1.通过官方示例了解使用beyla
官方文档原文链接:Grafana Beyla | Grafana Beyla documentation
根据官方文档要求内核至少升级至5.8以上并开启BTF重新编译,5.14以上内核版本默认开启BTF。
1.1环境准备
Centos 7.9 内核版本 默认:3.10 2C 2G
Centos 7.9 内核版本 默认:3.10 1C 2G
1.2编译内核启动beyla(失败案例,希望指导)
1.2.1内核编译工具准备(编译5以上版本内核至少需要devtoolset-5的编译工具包)

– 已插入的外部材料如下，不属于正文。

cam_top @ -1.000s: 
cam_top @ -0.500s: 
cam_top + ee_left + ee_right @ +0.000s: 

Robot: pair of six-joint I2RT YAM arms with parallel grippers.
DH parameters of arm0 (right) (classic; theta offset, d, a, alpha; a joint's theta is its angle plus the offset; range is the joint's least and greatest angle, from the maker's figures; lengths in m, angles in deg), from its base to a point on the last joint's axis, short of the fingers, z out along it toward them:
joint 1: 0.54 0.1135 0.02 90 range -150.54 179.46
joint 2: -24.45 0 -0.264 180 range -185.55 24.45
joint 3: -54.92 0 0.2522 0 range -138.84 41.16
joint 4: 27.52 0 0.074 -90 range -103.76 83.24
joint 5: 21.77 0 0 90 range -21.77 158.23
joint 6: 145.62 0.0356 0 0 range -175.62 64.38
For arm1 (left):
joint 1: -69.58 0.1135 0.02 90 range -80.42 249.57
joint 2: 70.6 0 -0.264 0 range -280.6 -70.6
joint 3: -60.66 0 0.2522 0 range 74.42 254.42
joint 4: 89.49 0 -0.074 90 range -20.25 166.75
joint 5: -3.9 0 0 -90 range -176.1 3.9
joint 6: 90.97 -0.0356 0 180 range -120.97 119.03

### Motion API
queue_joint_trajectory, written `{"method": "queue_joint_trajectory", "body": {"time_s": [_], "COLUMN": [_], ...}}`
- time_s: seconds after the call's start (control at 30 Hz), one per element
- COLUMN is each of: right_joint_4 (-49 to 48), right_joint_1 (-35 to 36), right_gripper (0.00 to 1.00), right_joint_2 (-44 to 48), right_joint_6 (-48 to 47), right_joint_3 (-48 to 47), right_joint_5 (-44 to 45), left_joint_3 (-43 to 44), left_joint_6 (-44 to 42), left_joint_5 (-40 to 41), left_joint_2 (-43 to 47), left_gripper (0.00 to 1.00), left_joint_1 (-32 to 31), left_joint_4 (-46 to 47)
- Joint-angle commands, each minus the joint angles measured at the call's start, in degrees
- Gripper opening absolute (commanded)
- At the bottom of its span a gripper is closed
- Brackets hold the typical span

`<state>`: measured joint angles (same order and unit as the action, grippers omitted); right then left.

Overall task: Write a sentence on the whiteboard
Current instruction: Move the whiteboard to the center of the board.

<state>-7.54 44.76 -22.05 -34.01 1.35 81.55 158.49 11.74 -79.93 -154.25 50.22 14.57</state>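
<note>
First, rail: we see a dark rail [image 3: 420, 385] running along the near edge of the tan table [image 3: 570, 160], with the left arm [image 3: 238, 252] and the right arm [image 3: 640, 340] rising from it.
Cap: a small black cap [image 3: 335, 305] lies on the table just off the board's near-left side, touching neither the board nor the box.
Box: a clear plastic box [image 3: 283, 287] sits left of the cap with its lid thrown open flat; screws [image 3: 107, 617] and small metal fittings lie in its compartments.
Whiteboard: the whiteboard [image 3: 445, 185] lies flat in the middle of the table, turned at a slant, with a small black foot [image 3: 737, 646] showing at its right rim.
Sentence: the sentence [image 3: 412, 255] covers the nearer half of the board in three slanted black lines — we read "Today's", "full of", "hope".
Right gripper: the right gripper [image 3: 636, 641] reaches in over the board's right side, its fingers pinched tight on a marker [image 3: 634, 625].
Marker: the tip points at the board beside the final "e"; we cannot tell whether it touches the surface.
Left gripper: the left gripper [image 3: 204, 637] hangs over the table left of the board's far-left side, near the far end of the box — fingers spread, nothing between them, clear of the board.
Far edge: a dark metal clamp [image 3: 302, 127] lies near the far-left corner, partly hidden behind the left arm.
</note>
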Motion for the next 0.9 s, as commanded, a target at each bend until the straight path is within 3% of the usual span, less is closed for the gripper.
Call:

Centos 7.9 系统下载 5.14版本内核,进入内核编译页面查看配置项。
#可通过centos-release-scl源安装devtoolset包
yum install centos-release-scl
#devtoolset对应gcc的版本
devtoolset-9对应gcc9.x.x版本
#下载并安装gcc
yum install devtoolset-9
#添加源
vi /etc/yum.repos.d/CentOS-SCLo-scl.repo
#直接把下面这段覆盖[centos-sclo-sclo]
[centos-sclo-sclo]
name=CentOS-7 - SCLo sclo
baseurl=http://mirror.centos.org/centos/7/sclo/$basearch/rh/
#mirrorlist=http://mirrorlist.centos.org?arch=$basearch&release=7&repo=sclo-sclo
gpgcheck=1
enabled=1
gpgkey=file:///etc/pki/rpm-gpg/RPM-GPG-KEY-CentOS-SIG-SCLo
#激活gcc版本
scl enable devtoolset-9 bash
#下载ncurses库的支持(若在进入内核编译页面出现报错,可能因为其它工具缺失,使用以下命令尝试)
sudo yum install ncurses-devel
#下载词法分析器生成器
sudo yum install flex
#下载Bison词法分析器
sudo yum install bison
1.2.2重新编译内核(以下为5.14示例)
#下载指定版本内核
wget https://mirrors.aliyun.com/linux-kernel/v5.x/linux-5.14.tar.xz
#解压
tar -xJf linux-5.14.tar.xz
#进入目录
cd linux-5.14
#生成内核配置文件.config
make mrproper
cp -v /boot/config-$(uname -r) .config
#进入Linux内核配置界面
make menuconfig
第一步
第二步
第三步
官方文档给出的配置项是CONFIG_DEBUG_INFO_BTF,但是内核编辑页面只有Compile the kernel with debug info (NEW)这个配置是类似的
在配置界面中找到 Kernel hacking -> Compile-time checks and compiler options,勾选 Compile the kernel with debug info (NEW) (CONFIG_DEBUG_INFO_BTF)
清理构建过程中生成的临时文件和目标文件
make clean
使用所有可用的核心加速编译(2C2G机器大概需要3-4小时编译,且使用5.14重新编译后的内核,主机无法启动)
make -j $(nproc)
安装新编译的内核和模块
sudo make modules_install
sudo make install
更新引导加载器配置
sudo mkinitrd -v -f /boot/initramfs-$(uname -r).img $(uname -r)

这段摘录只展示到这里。